NOT : Bundan önceki son yazım olan Millet Kendisi Adını Koyarda adı geçen Gençlik ve Spor Bakan Yardımcısı Sn. Yusuf Tekin aşağıdaki açıklamayı gönderdi. Aynen yayınlıyorum. Gerçi teessüf etmiş ama kendisi ile ilgili bir yorumda bulunmamışım. Sadece basına yansıyan cümleyi yazdım. Herhalde bu teessüf yazının tamamına olmuş. Ne yapalım takdir kendisinindir. Bende açıklamayı cevap hakkı olarak sizlere sunuyorum.
Sayın Pehlivanlıoğlu,
Eger bir isim benzerliği yoksa size sayın vekilim diye hitap edeyim,
18 Mart tarihinde haberiniz.com.tr adlı sitedeki yazınızı üzülerek okudum, çünkü bahse konu olan konuşmada asla kullanmadığım kelimeler (küresel güç, küresel devlet gibi kelimeleri kullanmayı sevmem, kullanmam da) ve asla tasvip etmediği bir ifade orada haberi yapan muhabirin sebebini bilemediğim sorumsuzluğuyla haber sitelerinde yer aldı. Haberi internet ortamında görür görmez ilgili ajansları (İHA ve AA) aradım. Ve düzeltmelerini istedim. Her iki ajans da konuşma kayıtlarını inceledikten sonra bunun kararını vereceklerini söylediler ve 10 dakika içinde beni arayarak özür dilediler, ilgili muhabirler hakkında işlem yapacaklarını söylediler. Ardından da bir düzeltme haberi yayınladılar.
Siz sanırım ilk haberi gördünüz ve yazınızı yazdınız.. Keşke biraz daha duyarlı olsanız ve düzeltme metnini de okusaydınız. Kullandığınız ifade nedeniyle teessüflerimi bildiriyorum. Ben bir siyaset bilimciyim.
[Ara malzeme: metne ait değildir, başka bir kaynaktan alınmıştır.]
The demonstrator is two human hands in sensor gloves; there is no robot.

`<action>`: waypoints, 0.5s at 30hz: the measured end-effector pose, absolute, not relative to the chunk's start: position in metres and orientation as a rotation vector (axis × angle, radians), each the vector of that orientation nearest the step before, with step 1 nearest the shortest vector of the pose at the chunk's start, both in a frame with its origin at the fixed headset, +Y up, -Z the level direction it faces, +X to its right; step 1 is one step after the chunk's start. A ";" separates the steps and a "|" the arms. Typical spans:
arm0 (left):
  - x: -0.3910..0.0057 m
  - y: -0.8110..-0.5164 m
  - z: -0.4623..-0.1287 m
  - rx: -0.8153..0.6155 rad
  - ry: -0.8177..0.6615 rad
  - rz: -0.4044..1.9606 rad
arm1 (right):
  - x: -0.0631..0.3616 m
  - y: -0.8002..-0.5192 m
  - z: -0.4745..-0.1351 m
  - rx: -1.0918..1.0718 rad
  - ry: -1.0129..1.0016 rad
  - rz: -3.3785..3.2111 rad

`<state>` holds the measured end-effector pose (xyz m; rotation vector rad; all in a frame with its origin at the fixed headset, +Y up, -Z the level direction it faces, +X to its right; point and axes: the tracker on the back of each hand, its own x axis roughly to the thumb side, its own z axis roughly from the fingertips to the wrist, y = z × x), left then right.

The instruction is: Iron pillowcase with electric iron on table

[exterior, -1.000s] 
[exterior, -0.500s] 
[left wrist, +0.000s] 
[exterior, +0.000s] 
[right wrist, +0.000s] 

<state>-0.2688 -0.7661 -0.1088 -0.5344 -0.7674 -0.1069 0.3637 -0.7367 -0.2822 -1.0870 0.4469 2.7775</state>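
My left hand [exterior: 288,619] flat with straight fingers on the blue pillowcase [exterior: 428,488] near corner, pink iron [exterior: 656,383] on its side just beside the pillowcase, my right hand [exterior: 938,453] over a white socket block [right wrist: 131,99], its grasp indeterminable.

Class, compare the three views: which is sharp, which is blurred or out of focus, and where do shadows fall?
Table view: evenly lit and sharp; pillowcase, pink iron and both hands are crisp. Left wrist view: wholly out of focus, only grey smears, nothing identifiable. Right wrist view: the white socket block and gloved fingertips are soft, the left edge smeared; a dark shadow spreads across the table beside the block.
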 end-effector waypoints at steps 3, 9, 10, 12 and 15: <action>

Ve eğer biraz zahmet edip konuşmanın sizin okuduğunuz versiyonlarında dahi kalan kısmını okuma zahmetinde bulunsaydınız, üniter devletin Türkiye için vazgeçilmez olduğunu ve başkanlık sistemine geçilse dahi üniter devlet kurgusundan vazgeçilemeyeceğini defaten ifade ettim.
İlave olarak bir Tekzip metni göndermeden bu yanlış anlaşılmayı düzelteceğini ümit eder, selamlar sunarım.